> _TASK PROMPT_:
This task calls for the complete listing below, reproduced exactly.

INFORMATION SHOWN START

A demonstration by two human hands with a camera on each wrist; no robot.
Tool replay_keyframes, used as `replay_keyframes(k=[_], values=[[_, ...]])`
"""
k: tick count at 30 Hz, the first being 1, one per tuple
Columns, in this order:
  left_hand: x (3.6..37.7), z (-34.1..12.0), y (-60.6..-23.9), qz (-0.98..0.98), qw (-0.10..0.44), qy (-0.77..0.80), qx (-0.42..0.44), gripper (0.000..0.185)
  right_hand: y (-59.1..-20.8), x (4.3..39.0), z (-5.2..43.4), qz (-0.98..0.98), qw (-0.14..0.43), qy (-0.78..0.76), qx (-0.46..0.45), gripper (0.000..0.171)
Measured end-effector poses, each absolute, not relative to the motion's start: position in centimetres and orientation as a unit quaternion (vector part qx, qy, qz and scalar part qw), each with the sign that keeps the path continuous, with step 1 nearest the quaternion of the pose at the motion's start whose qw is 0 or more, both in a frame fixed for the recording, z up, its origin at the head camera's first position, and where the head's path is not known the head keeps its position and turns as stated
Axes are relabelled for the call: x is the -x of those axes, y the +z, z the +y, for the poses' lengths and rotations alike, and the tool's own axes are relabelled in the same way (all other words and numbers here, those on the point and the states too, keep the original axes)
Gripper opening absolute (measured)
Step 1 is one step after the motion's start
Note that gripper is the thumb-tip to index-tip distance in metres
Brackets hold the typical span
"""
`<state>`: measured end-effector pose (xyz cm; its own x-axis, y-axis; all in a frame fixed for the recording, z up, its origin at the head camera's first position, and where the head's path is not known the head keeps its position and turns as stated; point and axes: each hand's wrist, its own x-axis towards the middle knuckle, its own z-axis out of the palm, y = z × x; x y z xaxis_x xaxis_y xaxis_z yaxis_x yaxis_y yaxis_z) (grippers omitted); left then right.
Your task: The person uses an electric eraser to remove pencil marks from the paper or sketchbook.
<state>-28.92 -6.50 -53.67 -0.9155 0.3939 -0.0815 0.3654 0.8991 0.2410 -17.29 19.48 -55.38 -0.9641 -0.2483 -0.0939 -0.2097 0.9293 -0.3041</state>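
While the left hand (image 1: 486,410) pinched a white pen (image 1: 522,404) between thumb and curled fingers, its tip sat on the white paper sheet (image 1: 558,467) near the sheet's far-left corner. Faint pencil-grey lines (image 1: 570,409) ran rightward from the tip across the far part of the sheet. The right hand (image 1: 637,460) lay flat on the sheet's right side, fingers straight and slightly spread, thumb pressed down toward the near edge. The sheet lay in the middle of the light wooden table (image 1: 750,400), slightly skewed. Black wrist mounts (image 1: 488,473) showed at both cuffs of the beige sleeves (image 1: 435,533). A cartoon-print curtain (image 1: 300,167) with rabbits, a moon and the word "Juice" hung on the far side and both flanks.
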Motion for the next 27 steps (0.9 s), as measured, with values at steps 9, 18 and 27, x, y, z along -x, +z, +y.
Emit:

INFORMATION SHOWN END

> _RESPONSE BOX_:
A demonstration by two human hands with a camera on each wrist; no robot.
Tool replay_keyframes, used as `replay_keyframes(k=[_], values=[[_, ...]])`
"""
k: tick count at 30 Hz, the first being 1, one per tuple
Columns, in this order:
  left_hand: x (3.6..37.7), z (-34.1..12.0), y (-60.6..-23.9), qz (-0.98..0.98), qw (-0.10..0.44), qy (-0.77..0.80), qx (-0.42..0.44), gripper (0.000..0.185)
  right_hand: y (-59.1..-20.8), x (4.3..39.0), z (-5.2..43.4), qz (-0.98..0.98), qw (-0.14..0.43), qy (-0.78..0.76), qx (-0.46..0.45), gripper (0.000..0.171)
Measured end-effector poses, each absolute, not relative to the motion's start: position in centimetres and orientation as a unit quaternion (vector part qx, qy, qz and scalar part qw), each with the sign that keeps the path continuous, with step 1 nearest the quaternion of the pose at the motion's start whose qw is 0 or more, both in a frame fixed for the recording, z up, its origin at the head camera's first position, and where the head's path is not known the head keeps its position and turns as stated
Axes are relabelled for the call: x is the -x of those axes, y the +z, z the +y, for the poses' lengths and rotations alike, and the tool's own axes are relabelled in the same way (all other words and numbers here, those on the point and the states too, keep the original axes)
Gripper opening absolute (measured)
Step 1 is one step after the motion's start
Note that gripper is the thumb-tip to index-tip distance in metres
Brackets hold the typical span
"""
`<state>`: measured end-effector pose (xyz cm; its own x-axis, y-axis; all in a frame fixed for the recording, z up, its origin at the head camera's first position, and where the head's path is not known the head keeps its position and turns as stated; point and axes: each hand's wrist, its own x-axis towards the middle knuckle, its own z-axis out of the palm, y = z × x; x y z xaxis_x xaxis_y xaxis_z yaxis_x yaxis_y yaxis_z) (grippers omitted); left then right.
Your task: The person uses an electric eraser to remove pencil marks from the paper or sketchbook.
<state>-28.92 -6.50 -53.67 -0.9155 0.3939 -0.0815 0.3654 0.8991 0.2410 -17.29 19.48 -55.38 -0.9641 -0.2483 -0.0939 -0.2097 0.9293 -0.3041</state>
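While the left hand (image 1: 486,410) pinched a white pen (image 1: 522,404) between thumb and curled fingers, its tip sat on the white paper sheet (image 1: 558,467) near the sheet's far-left corner. Faint pencil-grey lines (image 1: 570,409) ran rightward from the tip across the far part of the sheet. The right hand (image 1: 637,460) lay flat on the sheet's right side, fingers straight and slightly spread, thumb pressed down toward the near edge. The sheet lay in the middle of the light wooden table (image 1: 750,400), slightly skewed. Black wrist mounts (image 1: 488,473) showed at both cuffs of the beige sleeves (image 1: 435,533). A cartoon-print curtain (image 1: 300,167) with rabbits, a moon and the word "Juice" hung on the far side and both flanks.
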Motion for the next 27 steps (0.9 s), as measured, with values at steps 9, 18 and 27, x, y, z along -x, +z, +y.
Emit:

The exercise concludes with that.